Your goal:
Keeping every line intact, repeat the data word for word.
BEGIN
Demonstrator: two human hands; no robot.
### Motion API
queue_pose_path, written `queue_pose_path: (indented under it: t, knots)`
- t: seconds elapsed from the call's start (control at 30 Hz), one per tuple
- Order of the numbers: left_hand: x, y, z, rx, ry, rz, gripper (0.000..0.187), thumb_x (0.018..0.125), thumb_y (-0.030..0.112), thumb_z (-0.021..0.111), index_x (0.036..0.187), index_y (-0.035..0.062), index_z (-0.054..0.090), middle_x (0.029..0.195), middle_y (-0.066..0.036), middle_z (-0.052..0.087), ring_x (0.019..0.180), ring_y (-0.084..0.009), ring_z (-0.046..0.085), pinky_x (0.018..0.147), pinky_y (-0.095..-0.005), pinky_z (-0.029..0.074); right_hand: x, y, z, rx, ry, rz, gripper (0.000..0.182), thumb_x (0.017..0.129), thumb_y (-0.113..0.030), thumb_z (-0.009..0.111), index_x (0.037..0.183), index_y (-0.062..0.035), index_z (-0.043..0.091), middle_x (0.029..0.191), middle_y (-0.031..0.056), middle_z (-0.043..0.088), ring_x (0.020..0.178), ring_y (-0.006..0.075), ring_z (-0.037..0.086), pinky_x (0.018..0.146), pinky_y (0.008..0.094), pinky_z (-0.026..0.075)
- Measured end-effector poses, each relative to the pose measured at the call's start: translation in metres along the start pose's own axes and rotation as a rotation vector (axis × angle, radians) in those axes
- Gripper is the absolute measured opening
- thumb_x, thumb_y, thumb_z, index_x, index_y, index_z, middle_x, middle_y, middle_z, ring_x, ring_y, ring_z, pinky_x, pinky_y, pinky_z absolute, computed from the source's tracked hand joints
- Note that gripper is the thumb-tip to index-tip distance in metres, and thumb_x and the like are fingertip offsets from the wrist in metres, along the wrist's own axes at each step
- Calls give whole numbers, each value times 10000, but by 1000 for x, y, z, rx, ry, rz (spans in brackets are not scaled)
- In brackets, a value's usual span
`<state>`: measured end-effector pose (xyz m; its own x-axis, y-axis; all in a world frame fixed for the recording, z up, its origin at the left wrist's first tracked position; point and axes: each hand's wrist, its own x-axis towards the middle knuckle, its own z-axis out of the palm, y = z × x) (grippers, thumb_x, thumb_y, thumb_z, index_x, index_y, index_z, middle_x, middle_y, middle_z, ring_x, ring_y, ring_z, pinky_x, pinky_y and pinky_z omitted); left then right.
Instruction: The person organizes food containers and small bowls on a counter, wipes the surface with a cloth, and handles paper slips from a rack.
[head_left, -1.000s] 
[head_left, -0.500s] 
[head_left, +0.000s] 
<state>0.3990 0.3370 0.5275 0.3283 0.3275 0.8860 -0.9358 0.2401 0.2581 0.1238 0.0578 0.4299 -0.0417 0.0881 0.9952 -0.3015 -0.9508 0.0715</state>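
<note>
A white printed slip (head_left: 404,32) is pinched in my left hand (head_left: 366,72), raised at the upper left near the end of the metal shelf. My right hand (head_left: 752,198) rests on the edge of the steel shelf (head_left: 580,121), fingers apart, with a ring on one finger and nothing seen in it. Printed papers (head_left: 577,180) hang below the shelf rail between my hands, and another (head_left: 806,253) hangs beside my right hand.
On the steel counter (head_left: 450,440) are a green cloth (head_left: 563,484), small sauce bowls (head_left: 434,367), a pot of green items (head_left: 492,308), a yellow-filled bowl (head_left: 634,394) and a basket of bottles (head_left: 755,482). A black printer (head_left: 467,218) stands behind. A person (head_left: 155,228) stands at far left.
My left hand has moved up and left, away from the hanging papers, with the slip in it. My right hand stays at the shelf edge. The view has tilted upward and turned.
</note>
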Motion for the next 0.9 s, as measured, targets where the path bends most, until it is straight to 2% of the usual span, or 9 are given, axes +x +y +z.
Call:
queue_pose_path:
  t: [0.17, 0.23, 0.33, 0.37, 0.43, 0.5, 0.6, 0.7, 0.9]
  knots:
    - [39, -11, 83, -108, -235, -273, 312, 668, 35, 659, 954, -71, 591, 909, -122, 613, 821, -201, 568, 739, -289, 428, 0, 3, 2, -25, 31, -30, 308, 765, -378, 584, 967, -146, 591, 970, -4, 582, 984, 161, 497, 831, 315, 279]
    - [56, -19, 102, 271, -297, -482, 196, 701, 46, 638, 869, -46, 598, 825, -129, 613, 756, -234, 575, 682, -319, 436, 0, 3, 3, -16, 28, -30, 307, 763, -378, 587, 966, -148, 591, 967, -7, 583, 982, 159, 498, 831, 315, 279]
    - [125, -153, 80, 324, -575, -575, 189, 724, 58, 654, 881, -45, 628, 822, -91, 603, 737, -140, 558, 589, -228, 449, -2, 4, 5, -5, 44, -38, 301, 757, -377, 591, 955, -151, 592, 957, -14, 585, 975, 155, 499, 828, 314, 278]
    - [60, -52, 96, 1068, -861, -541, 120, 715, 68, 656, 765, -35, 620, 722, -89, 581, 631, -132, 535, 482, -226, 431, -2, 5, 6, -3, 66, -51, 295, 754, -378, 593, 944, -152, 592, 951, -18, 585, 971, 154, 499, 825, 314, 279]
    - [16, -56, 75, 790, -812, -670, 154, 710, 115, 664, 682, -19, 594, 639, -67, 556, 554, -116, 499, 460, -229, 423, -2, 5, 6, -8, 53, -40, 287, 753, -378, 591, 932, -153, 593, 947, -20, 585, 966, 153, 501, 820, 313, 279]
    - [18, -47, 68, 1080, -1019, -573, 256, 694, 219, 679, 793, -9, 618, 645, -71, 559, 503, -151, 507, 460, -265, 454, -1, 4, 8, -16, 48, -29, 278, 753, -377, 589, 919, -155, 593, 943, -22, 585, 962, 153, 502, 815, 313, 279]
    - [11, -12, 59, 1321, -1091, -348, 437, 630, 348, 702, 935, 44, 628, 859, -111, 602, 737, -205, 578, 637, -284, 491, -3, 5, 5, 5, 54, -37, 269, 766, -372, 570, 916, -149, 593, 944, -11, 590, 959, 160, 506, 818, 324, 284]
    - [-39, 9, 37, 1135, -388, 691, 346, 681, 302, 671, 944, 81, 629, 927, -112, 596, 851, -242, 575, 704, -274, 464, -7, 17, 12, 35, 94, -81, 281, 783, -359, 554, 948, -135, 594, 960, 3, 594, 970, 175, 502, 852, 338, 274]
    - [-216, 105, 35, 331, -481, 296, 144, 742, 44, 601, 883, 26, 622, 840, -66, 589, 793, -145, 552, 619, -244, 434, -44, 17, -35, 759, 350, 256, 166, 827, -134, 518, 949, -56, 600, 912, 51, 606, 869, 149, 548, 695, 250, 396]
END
Exercise answer:
Demonstrator: two human hands; no robot.
### Motion API
queue_pose_path, written `queue_pose_path: (indented under it: t, knots)`
- t: seconds elapsed from the call's start (control at 30 Hz), one per tuple
- Order of the numbers: left_hand: x, y, z, rx, ry, rz, gripper (0.000..0.187), thumb_x (0.018..0.125), thumb_y (-0.030..0.112), thumb_z (-0.021..0.111), index_x (0.036..0.187), index_y (-0.035..0.062), index_z (-0.054..0.090), middle_x (0.029..0.195), middle_y (-0.066..0.036), middle_z (-0.052..0.087), ring_x (0.019..0.180), ring_y (-0.084..0.009), ring_z (-0.046..0.085), pinky_x (0.018..0.147), pinky_y (-0.095..-0.005), pinky_z (-0.029..0.074); right_hand: x, y, z, rx, ry, rz, gripper (0.000..0.182), thumb_x (0.017..0.129), thumb_y (-0.113..0.030), thumb_z (-0.009..0.111), index_x (0.037..0.183), index_y (-0.062..0.035), index_z (-0.043..0.091), middle_x (0.029..0.191), middle_y (-0.031..0.056), middle_z (-0.043..0.088), ring_x (0.020..0.178), ring_y (-0.006..0.075), ring_z (-0.037..0.086), pinky_x (0.018..0.146), pinky_y (0.008..0.094), pinky_z (-0.026..0.075)
- Measured end-effector poses, each relative to the pose measured at the call's start: translation in metres along the start pose's own axes and rotation as a rotation vector (axis × angle, radians) in those axes
- Gripper is the absolute measured opening
- thumb_x, thumb_y, thumb_z, index_x, index_y, index_z, middle_x, middle_y, middle_z, ring_x, ring_y, ring_z, pinky_x, pinky_y, pinky_z absolute, computed from the source's tracked hand joints
- Note that gripper is the thumb-tip to index-tip distance in metres, and thumb_x and the like are fingertip offsets from the wrist in metres, along the wrist's own axes at each step
- Calls give whole numbers, each value times 10000, but by 1000 for x, y, z, rx, ry, rz (spans in brackets are not scaled)
- In brackets, a value's usual span
`<state>`: measured end-effector pose (xyz m; its own x-axis, y-axis; all in a world frame fixed for the recording, z up, its origin at the left wrist's first tracked position; point and axes: each hand's wrist, its own x-axis towards the middle knuckle, its own z-axis out of the palm, y = z × x) (grippers, thumb_x, thumb_y, thumb_z, index_x, index_y, index_z, middle_x, middle_y, middle_z, ring_x, ring_y, ring_z, pinky_x, pinky_y and pinky_z omitted); left then right.
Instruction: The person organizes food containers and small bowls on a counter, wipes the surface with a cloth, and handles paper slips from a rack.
[head_left, -1.000s] 
[head_left, -0.500s] 
[head_left, +0.000s] 
<state>0.3990 0.3370 0.5275 0.3283 0.3275 0.8860 -0.9358 0.2401 0.2581 0.1238 0.0578 0.4299 -0.0417 0.0881 0.9952 -0.3015 -0.9508 0.0715</state>
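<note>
A white printed slip (head_left: 404,32) is pinched in my left hand (head_left: 366,72), raised at the upper left near the end of the metal shelf. My right hand (head_left: 752,198) rests on the edge of the steel shelf (head_left: 580,121), fingers apart, with a ring on one finger and nothing seen in it. Printed papers (head_left: 577,180) hang below the shelf rail between my hands, and another (head_left: 806,253) hangs beside my right hand.
On the steel counter (head_left: 450,440) are a green cloth (head_left: 563,484), small sauce bowls (head_left: 434,367), a pot of green items (head_left: 492,308), a yellow-filled bowl (head_left: 634,394) and a basket of bottles (head_left: 755,482). A black printer (head_left: 467,218) stands behind. A person (head_left: 155,228) stands at far left.
My left hand has moved up and left, away from the hanging papers, with the slip in it. My right hand stays at the shelf edge. The view has tilted upward and turned.
</note>
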Motion for the next 0.9 s, as measured, targets where the path bends most, until it is straight to 2% of the usual span, or 9 are given, axes +x +y +z.
Call:
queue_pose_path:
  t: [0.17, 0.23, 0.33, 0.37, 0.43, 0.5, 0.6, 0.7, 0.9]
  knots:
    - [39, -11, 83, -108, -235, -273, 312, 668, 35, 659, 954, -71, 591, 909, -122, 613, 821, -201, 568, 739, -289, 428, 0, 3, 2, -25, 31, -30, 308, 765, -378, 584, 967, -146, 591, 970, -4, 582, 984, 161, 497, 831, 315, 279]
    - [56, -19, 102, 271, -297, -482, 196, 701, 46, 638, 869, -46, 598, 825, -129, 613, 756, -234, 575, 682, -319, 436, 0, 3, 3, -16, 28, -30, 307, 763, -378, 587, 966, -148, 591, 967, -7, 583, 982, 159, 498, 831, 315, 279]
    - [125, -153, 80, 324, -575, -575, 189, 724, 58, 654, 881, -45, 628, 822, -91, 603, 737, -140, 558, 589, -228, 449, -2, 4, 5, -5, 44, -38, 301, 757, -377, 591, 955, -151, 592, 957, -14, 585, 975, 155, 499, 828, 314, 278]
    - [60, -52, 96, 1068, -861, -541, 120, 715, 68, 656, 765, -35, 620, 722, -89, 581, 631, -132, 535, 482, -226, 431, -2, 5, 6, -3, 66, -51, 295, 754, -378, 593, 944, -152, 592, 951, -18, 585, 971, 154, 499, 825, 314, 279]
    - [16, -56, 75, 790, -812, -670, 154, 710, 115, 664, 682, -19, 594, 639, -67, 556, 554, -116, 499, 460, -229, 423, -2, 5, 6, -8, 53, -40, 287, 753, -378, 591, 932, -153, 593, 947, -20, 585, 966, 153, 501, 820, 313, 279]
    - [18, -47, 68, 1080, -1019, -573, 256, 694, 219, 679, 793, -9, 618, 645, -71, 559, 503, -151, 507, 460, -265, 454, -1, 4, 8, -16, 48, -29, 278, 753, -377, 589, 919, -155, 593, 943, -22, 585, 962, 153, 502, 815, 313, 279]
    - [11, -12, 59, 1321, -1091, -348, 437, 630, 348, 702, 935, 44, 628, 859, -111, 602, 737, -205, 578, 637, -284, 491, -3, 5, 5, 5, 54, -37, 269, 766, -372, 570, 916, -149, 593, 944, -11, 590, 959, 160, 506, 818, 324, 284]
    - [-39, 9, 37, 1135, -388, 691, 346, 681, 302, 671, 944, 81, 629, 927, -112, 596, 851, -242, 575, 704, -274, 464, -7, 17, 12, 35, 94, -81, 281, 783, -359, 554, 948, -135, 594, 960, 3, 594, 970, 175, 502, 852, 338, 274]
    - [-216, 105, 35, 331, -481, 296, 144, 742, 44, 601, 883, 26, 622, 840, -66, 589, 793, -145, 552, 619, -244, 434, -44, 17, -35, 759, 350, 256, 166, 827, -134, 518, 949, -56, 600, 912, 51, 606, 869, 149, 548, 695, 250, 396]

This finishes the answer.